İktisadi idari bilimler, mühendislikler ve diğer bütün alanlar sadece devlet kadrolarında değil, özel sektörde de iş bulamıyor çünkü iktidarımız "Üniversite açtık." demek için üniversiteler açtı, "Mezunlar nasıl istihdam edilecek?" diye düşünmedi, hatta bu gençleri hiç umursamadı. Neden? Çünkü yandaşı nasıl olsa işsiz kalmıyor, yandaş olmayan, bir AKP'li ağabeysi olmayan lisans mezunu işsiz genç tezgâhtarlık mı yapar, kasiyerlik mi yapar, temizliğe mi gider yoksa bunalıma girip intihar mı eder, umurunda bile değil; yandaşı en ballısından maaşı alır nasıl olsa. Bu kadar plansız üniversite açmak, üniversite bölümü açmak, daha sonra da orada okuyan gençlere istihdam sağlayamamak, o gençlerin ümitleriyle oynamaktır, gençlerin ve ülkenin vebaline girmektir. Yazıktır, günahtır! Üniversitelerle ilgili bir başka sorun ise üniversite hastaneleri.

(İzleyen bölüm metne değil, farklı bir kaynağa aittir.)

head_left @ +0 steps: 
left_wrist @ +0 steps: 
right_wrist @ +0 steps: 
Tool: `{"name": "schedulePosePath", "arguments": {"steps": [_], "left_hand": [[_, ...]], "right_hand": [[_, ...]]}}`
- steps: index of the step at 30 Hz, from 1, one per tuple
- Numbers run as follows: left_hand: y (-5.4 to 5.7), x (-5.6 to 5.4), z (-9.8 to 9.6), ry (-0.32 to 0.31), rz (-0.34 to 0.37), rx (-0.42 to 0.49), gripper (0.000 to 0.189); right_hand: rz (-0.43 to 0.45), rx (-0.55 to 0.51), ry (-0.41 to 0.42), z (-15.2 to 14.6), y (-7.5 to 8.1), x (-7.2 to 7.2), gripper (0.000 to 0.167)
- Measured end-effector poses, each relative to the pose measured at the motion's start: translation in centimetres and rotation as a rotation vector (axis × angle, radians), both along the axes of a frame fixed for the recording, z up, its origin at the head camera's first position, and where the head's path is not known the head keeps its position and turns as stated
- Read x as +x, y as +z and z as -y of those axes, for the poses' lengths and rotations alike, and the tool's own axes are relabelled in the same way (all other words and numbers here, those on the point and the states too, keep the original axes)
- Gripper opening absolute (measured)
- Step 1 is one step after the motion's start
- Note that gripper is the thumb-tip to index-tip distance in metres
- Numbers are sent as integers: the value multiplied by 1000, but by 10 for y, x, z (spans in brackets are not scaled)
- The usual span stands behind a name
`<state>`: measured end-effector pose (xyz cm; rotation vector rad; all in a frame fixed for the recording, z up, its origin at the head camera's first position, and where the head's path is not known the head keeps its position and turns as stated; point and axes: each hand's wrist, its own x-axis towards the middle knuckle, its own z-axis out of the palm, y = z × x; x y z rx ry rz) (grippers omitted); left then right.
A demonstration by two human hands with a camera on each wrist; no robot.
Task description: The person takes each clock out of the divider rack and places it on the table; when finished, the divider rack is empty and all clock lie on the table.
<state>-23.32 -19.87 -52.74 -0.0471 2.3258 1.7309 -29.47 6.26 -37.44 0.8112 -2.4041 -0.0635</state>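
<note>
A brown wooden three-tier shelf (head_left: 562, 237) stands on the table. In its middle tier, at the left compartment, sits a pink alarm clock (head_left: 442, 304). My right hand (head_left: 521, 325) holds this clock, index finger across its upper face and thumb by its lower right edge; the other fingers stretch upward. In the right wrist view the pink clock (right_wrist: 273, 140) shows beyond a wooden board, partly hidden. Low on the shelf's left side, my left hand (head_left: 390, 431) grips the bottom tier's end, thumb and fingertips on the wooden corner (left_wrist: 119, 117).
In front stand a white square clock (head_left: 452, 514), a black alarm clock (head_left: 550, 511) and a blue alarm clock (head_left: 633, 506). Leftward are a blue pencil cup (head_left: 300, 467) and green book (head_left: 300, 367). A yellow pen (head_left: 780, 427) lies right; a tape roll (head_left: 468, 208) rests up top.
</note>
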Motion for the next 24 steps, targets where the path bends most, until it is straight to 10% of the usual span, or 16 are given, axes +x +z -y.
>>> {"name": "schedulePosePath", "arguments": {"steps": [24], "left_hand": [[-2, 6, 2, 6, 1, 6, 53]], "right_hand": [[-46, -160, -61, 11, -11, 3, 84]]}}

Sağlıkla ilgili araştırma yapması, yeni tedaviler, ilaçlar geliştirmesi gereken tıp fakültelerimiz, bırakın araştırmalara geliştirmelere bütçe ayırmayı, fotokopi kâğıdı alamayacak hâle geldiler, araştırma faaliyetlerini yapamayacak duruma geldiler. Fotokopi kâğıdına muhtaç edilen tıp fakültelerinden sağlık alanında gelişme kaydetmeleri, önleyici ve iyileştirici tedavilerde yeniliklere imza atmaları beklenebilir mi? İktidarın artık şunu anlaması lazım: Bir ülke için eğitim öğretim faaliyetleri hayati bir öneme sahiptir ve gelecek nesillerin vebalini de üzerinize yükler. AKP'nin isim bileşenlerinden olan "kalkınma"nın sağlanabilmesi için üniversiteleri lisenin devamı olarak görmekten vazgeçmeleri ve gerçekten kalkınmaya yönelik planlı hareket edilmesi gerekmektedir. Tabii, adındaki "kalkınma"yla inşaat sektörünü ve yandaşı kalkındırmayı kastedenlere bunu anlatmak zordur, anlamazlar.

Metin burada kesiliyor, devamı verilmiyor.